### What is required
Which lines of the data contain the string "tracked"? Show each of them.

(Data for this task begins)

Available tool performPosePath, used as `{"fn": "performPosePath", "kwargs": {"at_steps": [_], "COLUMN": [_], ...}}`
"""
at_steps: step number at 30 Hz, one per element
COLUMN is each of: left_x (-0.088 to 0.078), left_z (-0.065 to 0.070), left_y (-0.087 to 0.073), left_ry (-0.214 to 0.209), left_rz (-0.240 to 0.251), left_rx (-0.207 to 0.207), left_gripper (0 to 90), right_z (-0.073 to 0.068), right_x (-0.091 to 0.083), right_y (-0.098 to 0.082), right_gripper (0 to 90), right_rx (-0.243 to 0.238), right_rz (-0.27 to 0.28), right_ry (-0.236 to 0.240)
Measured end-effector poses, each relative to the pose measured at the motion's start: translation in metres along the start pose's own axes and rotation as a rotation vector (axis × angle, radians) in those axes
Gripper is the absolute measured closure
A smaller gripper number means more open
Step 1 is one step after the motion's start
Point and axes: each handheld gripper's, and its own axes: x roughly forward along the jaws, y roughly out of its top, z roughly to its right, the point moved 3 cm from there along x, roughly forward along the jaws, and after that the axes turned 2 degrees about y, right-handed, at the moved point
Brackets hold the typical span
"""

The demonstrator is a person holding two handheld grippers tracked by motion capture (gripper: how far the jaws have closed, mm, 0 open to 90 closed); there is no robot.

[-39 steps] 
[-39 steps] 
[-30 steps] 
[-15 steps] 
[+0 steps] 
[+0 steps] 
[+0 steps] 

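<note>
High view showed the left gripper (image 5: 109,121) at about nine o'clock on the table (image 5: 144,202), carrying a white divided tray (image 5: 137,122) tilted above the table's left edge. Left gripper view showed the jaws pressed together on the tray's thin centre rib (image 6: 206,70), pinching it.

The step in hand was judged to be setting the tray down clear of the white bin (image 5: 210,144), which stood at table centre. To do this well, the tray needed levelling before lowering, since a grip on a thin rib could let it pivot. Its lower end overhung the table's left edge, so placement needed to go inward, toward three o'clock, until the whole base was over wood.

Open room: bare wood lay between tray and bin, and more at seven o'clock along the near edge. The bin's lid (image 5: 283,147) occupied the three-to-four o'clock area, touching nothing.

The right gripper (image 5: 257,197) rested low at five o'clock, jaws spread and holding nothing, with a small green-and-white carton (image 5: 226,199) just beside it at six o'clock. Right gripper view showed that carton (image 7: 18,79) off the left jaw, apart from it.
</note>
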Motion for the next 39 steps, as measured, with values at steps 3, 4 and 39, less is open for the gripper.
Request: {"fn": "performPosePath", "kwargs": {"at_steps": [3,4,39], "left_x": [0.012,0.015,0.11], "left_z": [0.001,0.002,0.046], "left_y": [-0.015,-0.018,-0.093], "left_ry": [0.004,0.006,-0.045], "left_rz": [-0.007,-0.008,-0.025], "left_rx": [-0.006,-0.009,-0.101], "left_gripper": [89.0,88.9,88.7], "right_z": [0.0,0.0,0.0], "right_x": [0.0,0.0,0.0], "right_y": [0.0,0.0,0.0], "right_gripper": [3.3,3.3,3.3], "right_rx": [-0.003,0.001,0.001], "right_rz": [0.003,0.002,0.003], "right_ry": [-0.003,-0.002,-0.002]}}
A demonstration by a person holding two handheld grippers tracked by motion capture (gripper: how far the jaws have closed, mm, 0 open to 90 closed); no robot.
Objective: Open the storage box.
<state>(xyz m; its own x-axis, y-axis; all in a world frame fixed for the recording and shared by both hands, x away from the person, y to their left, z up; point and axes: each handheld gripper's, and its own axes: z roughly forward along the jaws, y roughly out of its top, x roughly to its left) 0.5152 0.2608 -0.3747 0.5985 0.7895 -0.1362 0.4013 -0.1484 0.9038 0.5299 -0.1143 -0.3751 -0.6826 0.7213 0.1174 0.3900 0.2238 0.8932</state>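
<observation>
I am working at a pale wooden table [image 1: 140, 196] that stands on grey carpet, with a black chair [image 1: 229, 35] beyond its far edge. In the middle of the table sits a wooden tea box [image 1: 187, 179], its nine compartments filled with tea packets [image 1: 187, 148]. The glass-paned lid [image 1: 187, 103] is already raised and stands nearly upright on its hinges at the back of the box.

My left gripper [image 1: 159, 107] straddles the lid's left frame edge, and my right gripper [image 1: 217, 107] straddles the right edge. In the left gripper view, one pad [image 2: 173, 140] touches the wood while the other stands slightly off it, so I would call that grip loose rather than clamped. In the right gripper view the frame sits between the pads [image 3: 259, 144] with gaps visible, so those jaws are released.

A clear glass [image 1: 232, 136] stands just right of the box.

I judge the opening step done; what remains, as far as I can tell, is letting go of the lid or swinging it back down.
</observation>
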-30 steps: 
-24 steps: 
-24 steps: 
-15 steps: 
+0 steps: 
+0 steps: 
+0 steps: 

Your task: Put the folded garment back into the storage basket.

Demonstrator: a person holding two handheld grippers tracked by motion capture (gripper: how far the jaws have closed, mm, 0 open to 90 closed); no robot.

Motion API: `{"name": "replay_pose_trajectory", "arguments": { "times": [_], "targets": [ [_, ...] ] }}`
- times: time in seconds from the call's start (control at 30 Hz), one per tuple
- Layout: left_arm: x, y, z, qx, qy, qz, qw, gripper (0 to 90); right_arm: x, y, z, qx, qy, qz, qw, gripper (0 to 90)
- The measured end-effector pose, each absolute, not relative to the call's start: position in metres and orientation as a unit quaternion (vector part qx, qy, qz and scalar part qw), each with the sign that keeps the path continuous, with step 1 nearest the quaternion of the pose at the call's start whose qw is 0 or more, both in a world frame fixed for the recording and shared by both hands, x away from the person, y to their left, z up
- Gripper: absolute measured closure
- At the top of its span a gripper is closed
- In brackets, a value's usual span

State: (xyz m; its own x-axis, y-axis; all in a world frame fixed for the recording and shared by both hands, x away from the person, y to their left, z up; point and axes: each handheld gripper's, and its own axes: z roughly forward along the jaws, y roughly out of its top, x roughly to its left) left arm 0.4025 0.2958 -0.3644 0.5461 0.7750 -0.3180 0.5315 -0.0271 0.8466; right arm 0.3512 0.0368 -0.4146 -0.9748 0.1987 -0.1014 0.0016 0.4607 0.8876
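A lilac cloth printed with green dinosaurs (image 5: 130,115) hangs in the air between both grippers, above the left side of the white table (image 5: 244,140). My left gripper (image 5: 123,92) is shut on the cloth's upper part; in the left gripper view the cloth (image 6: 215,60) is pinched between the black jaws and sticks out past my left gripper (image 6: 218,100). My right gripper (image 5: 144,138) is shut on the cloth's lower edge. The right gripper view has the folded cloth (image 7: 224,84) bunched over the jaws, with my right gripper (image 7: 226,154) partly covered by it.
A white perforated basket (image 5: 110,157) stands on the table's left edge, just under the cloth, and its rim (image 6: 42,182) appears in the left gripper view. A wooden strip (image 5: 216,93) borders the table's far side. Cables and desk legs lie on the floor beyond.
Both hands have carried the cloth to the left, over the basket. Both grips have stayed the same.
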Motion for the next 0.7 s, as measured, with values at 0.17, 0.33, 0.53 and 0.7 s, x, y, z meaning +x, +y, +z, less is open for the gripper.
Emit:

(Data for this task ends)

### Finished exercise
The demonstrator is a person holding two handheld grippers tracked by motion capture (gripper: how far the jaws have closed, mm, 0 open to 90 closed); there is no robot.
A demonstration by a person holding two handheld grippers tracked by motion capture (gripper: how far the jaws have closed, mm, 0 open to 90 closed); no robot.
Demonstrator: a person holding two handheld grippers tracked by motion capture (gripper: how far the jaws have closed, mm, 0 open to 90 closed); no robot.

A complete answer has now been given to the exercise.